The majority of U.S. Fish & Wildlife Service lands have evolved with fire. The wildlife and plants supported by these forests, grasslands, wetlands, and deserts depend on fire for their survival. Lack of periodic fire in these wildlands (due to fire suppression or fragmentation of landscapes from human development) has increased the risk of catastrophic wildfire.

The dangers of excluding natural fire include large and damaging fires resulting from the accumulation of flammable vegetation above historic levels; loss of life or serious injury to firefighters and the public; property loss and damage; adverse health effects and impaired visibility from intense or extended periods of unmanageable smoke; loss of plant and animal species and their habitats; and damage to soils, watersheds and water quality.

The Service has been using prescribed fire safely, cost-effectively, and regularly on a landscape-scale since the 1930s. This practice has resulted in Service lands being in relatively healthy ecological condition overall with a low risk of catastrophic fire.

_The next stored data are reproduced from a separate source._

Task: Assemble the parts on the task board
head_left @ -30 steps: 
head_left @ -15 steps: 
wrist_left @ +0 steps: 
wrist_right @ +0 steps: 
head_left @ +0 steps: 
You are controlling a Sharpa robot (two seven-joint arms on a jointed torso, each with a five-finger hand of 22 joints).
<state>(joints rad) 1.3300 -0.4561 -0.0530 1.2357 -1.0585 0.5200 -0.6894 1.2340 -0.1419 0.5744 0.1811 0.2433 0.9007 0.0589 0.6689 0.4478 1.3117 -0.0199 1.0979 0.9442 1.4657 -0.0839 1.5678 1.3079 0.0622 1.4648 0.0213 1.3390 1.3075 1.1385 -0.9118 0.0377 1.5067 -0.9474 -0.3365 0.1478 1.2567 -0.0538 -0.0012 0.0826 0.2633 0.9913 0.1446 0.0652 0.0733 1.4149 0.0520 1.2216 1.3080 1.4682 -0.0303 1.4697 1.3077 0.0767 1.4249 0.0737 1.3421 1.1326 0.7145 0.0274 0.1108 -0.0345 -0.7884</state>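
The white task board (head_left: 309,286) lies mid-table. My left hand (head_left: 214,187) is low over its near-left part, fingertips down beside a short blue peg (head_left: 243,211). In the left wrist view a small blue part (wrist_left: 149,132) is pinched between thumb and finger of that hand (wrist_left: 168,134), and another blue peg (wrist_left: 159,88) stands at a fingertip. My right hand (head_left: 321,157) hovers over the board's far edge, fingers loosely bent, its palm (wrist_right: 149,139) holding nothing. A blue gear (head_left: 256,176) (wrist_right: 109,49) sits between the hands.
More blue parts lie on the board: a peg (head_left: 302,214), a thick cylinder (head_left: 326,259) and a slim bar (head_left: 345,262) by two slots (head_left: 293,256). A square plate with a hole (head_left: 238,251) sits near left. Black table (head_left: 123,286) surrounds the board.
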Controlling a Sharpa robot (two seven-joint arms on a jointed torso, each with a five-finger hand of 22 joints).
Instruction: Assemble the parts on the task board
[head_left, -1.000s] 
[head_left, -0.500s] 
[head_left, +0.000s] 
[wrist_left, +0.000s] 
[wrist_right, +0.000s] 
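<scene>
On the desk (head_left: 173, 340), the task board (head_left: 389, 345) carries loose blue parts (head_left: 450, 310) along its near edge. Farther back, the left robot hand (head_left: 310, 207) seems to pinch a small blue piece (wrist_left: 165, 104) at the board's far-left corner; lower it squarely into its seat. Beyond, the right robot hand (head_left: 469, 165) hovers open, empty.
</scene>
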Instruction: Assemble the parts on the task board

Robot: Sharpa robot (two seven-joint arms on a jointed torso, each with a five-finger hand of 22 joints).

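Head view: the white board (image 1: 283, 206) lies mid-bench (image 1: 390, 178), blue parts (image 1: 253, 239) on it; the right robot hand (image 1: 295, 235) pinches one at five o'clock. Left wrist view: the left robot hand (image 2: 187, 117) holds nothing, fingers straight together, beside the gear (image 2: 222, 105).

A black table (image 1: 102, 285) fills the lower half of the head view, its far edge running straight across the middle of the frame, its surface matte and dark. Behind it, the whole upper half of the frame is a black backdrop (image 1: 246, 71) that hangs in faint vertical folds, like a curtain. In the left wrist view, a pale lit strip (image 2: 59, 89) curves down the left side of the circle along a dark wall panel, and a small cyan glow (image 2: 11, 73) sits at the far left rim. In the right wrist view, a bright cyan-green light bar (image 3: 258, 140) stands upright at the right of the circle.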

Service biologists and fire managers recognize that there is no ecological equivalent to fire; no other fuels treatment method or natural disturbance yields the identical or complete range of benefits that result from the occurrence of wildland fire within ecosystems that have evolved with fire.

The Service's fire management program benefits the environment and society in many ways including keeping firefighters and the public safe, reducing the effects of smoke produced by unwanted fire, reducing damage to natural resources and private property from wildfire, and protecting and sustaining plants and animals that depend on fire.